Questions tagged [dataframe]

A data frame is a 2D tabular data structure. Usually, it contains data where rows are observations and columns are variables and are allowed to be of different types (as distinct from an array or matrix). While "data frame" or "dataframe" is the term used for this concept in several languages (R, Apache Spark, deedle, Maple, the pandas library in Python and the DataFrames library in Julia), "table" is the term used in MATLAB and SQL.

A data frame is a tabular data structure. Usually, it contains data where rows are observations and columns are variables of various types. While data frame or dataframe is the term used for this concept in several languages (R, Apache Spark, deedle, Maple, the pandas library in Python and the DataFrames library in Julia), table is the term used in MATLAB and SQL.

The sections below correspond to each language that uses this term and are aimed at the level of an audience only familiar with the given language.

`data.frame` in R

Data frames (object class data.frame) are one of the basic tabular data structures in the R language, alongside matrices.
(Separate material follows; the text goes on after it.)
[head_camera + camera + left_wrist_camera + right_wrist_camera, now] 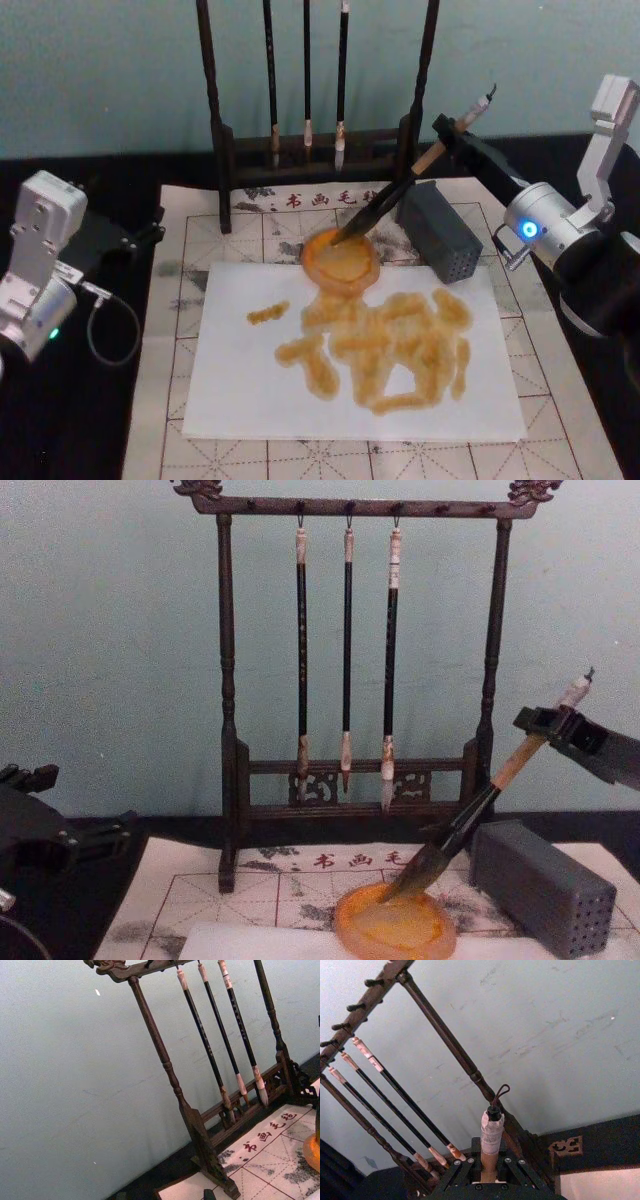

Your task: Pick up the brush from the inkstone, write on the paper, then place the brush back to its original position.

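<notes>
The right gripper reaches in from the right, raised above the table, and is closed on the brush, clamping the tan handle near its upper end. In the right wrist view the black jaws sit on either side of the handle, with the whitish end cap and its loop sticking out past them. The brush is tilted, its top leaning toward the robot's right and its dark bristle tip down in the inkstone, touching the dish's inner surface near the far rim. The inkstone (a round amber dish) sits at the far edge of the paper, overlapping that edge.

The paper is a white sheet lying flat on a grid mat with red lines. It carries several broad amber-brown strokes: 1 short mark toward the left and a dense cluster across the middle and right.

Just to the right of the inkstone lies a grey block with holes in its near end, close to the brush shaft but apart from it. Behind stands a dark wooden rack with 3 thin brushes hanging tip-down.

The left gripper is parked at the table's left edge, well apart from the paper; I cannot tell whether it is open or closed.
</notes>
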Controlling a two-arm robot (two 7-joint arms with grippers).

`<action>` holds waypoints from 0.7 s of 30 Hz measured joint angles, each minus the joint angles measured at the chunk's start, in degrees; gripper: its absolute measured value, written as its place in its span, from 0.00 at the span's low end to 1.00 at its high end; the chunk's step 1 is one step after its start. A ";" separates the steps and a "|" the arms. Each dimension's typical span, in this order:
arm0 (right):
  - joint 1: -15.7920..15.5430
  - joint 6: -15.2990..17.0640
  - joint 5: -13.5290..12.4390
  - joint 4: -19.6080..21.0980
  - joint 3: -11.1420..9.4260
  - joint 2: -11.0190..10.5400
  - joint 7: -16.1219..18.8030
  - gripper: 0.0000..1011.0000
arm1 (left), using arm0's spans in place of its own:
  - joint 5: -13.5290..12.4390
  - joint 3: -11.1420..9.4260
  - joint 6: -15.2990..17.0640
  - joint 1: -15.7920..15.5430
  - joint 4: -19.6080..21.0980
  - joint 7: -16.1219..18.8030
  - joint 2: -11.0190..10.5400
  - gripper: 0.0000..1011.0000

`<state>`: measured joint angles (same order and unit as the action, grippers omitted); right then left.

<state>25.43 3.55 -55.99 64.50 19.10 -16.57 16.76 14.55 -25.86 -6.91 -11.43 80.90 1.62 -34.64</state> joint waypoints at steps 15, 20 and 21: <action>-1.64 -1.00 3.06 2.79 -1.57 -0.54 0.47 0.19 | 0.00 0.00 0.00 0.00 0.00 0.00 0.00 0.99; -2.13 -1.40 4.09 3.65 -1.96 -0.70 0.52 0.19 | 0.00 0.00 0.00 0.00 0.00 0.00 0.00 0.99; -2.32 -1.48 4.34 4.02 -2.12 -0.78 0.52 0.19 | 0.00 0.00 0.00 0.00 0.00 0.00 0.00 0.99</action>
<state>23.11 2.07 -51.65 68.52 16.98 -17.35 17.29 14.55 -25.86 -6.91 -11.43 80.90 1.62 -34.64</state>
Unlike matrices, each column can be a different data type. In terms of implementation, a data frame is a list of equal-length column vectors.
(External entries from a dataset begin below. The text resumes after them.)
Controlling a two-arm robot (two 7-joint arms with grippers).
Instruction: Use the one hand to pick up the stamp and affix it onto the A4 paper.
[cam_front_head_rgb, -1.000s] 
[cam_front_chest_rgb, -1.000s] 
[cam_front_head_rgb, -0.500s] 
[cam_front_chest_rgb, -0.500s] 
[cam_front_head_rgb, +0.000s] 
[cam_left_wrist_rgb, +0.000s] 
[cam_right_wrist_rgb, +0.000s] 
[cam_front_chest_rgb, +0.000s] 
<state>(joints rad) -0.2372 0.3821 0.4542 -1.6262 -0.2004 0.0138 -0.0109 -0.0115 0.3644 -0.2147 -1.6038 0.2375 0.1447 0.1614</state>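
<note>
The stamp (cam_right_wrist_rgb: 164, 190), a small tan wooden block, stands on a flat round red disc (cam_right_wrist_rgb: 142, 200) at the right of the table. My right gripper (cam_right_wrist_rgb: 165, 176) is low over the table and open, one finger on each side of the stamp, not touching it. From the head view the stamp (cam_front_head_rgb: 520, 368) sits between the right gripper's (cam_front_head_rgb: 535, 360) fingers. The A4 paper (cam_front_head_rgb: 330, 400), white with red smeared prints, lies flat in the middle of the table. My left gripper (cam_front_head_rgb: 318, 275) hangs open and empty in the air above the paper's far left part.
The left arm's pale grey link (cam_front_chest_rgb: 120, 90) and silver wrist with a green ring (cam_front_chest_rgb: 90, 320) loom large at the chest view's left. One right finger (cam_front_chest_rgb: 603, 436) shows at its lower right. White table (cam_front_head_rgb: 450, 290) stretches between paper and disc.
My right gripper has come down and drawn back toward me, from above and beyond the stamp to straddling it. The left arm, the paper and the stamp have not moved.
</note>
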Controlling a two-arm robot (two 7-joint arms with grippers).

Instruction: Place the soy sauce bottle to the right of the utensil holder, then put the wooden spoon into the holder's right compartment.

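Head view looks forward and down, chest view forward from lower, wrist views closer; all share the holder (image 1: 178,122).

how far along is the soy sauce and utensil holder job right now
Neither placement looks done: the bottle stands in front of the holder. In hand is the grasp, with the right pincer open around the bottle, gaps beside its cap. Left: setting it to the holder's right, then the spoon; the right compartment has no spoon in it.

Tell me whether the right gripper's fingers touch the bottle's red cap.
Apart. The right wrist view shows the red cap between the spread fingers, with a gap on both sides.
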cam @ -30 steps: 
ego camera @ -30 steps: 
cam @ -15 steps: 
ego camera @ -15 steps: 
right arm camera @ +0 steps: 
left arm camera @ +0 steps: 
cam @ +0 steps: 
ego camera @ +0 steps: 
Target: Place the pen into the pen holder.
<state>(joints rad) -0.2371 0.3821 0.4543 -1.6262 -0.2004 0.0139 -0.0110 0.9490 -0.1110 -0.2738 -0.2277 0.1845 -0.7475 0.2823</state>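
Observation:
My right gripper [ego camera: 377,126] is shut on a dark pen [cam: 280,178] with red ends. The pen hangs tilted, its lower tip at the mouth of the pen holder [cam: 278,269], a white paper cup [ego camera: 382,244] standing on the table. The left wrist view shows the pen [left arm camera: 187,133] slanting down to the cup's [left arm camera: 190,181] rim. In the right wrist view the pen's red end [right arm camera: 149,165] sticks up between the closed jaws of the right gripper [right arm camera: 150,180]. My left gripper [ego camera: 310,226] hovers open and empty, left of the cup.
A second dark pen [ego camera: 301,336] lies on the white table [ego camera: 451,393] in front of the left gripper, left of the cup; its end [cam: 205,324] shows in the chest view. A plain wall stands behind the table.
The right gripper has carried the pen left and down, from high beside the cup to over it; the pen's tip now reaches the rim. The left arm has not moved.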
Type ?data.frame for help constructing a data frame. An example:

data.frame(
  x = letters[1:5], 
  y = 1:5, 
  z = (1:5) > 3
)
#   x y     z
# 1 a 1 FALSE
# 2 b 2 FALSE
# 3 c 3 FALSE
# 4 d 4  TRUE
# 5 e 5  TRUE

Related functions include is.data.frame, which tests whether an object is a data.frame; and as.data.frame, which coerces many other data structures to data.frame (through S3 dispatch, see ?S3). base r data.frames have been extended or modified to create new data structures by several R packages, including data.table and tibble. For further reading, see the paragraph on Data frames in the CRAN manual Intro to R

DataFrame in Python's pandas library

The pandas library in Python is the canonical tabular data framework on the SciPy stack, and the DataFrame is its two-dimensional data object. It is basically a rectangular array like a 2D numpy ndarray, but with associated indices on each axis which can be used for alignment. As in R, from an implementation perspective, columns are somewhat prioritized over rows: the DataFrame resembles a dictionary with column names as keys and Series (pandas' one-dimensional data structure) as values. The DataFrame object in pandas.

After importing numpy and pandas under the usual aliases (import numpy as np, import pandas as pd), we can construct a DataFrame in several ways, such as passing a dictionary of column names and values:

>>> pd.DataFrame({"x": list("abcde"), "y": range(1,6), "z": np.arange(1,6) > 3})
   x  y      z
0  a  1  False
1  b  2  False
2  c  3  False
3  d  4   True
4  e  5   True

DataFrame in Apache Spark

A Spark DataFrame is a distributed collection of data organized into named columns. It is conceptually equivalent to a table in a relational database or a data frame in R/Python, but with richer optimizations under the hood. DataFrames can be constructed from a wide array of sources such as: structured data files, tables in Hive, external databases, or existing RDDs. (source)

DataFrame in Maple

A DataFrame is one of the basic data structures in Maple. Data frames are a list of variables, known as DataSeries, which are displayed in a rectangular grid. Every column (variable) in a DataFrame has the same length, however, each variable can have a different type, such as integer, float, string, name, boolean, etc.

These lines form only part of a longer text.